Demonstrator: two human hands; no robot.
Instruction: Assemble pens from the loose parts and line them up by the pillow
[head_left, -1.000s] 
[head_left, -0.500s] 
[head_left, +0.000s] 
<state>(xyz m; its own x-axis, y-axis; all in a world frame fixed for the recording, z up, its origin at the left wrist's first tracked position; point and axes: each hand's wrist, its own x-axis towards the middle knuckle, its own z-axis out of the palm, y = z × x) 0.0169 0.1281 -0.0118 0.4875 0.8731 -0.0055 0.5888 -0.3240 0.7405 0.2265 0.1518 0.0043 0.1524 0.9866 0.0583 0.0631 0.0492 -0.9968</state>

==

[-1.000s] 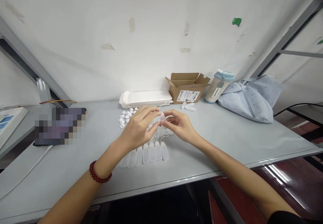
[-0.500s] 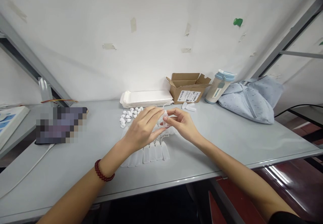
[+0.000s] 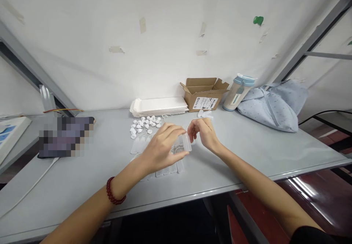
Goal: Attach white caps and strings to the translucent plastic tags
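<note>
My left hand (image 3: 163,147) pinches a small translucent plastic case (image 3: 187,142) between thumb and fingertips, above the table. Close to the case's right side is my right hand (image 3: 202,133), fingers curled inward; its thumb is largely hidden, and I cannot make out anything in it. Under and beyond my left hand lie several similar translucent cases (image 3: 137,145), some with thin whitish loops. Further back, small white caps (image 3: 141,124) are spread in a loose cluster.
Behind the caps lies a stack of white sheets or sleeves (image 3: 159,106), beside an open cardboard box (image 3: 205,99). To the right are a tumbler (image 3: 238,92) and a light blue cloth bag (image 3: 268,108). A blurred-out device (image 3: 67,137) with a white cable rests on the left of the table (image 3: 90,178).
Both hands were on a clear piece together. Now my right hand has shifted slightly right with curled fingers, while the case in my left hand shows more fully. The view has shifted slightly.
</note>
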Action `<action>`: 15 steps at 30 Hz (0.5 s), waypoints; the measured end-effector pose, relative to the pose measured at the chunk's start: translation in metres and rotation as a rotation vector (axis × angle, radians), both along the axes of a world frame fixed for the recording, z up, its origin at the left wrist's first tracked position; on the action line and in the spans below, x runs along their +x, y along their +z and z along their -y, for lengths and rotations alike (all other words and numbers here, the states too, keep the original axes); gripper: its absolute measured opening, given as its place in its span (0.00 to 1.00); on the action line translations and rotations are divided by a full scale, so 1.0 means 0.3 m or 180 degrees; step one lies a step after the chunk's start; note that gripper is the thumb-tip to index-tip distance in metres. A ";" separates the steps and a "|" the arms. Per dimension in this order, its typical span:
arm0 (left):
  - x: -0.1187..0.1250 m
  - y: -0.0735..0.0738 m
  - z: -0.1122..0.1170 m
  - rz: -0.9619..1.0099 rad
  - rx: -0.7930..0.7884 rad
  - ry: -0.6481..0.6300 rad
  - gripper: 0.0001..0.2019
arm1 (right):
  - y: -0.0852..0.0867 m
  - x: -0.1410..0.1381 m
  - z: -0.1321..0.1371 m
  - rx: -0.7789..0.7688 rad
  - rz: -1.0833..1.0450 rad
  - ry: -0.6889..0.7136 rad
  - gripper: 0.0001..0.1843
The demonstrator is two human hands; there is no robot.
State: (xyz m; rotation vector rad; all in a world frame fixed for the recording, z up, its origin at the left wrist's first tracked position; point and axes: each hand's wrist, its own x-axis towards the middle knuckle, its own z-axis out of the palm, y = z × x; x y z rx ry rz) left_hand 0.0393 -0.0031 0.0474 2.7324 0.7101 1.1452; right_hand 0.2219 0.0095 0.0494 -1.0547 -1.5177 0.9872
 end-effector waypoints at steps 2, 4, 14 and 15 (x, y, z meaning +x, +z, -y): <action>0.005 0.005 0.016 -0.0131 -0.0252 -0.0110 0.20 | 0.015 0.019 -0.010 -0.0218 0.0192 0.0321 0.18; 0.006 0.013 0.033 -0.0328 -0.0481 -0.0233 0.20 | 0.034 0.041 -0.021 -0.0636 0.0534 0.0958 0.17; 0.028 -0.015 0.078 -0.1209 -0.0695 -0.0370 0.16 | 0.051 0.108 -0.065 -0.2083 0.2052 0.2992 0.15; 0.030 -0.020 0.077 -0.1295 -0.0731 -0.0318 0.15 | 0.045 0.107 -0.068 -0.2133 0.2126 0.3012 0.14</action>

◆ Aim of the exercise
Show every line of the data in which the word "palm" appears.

◆ Task answer
<state>(xyz m; its own x-axis, y-axis; all in a world frame fixed for the recording, z up, its origin at the left wrist's first tracked position; point and axes: each hand's wrist, its own x-axis towards the middle knuckle, its own z-axis out of the palm, y = z × x) 0.0169 0.1281 -0.0118 0.4875 0.8731 -0.0055 0.5888 -0.3240 0.7405 0.2265 0.1518 0.0043 0.1524 0.9866 0.0583 0.0631 0.0492 -0.9968</state>
State: (xyz m; rotation vector rad; all in a world frame fixed for the recording, z up, its origin at the left wrist's first tracked position; point and axes: each hand's wrist, its own x-axis towards the middle knuckle, its own z-axis out of the palm, y = z × x; x y z rx ry rz) left_hand 0.0393 -0.0031 0.0474 2.7324 0.7101 1.1452; right_hand 0.2219 0.0095 0.0494 -1.0547 -1.5177 0.9872

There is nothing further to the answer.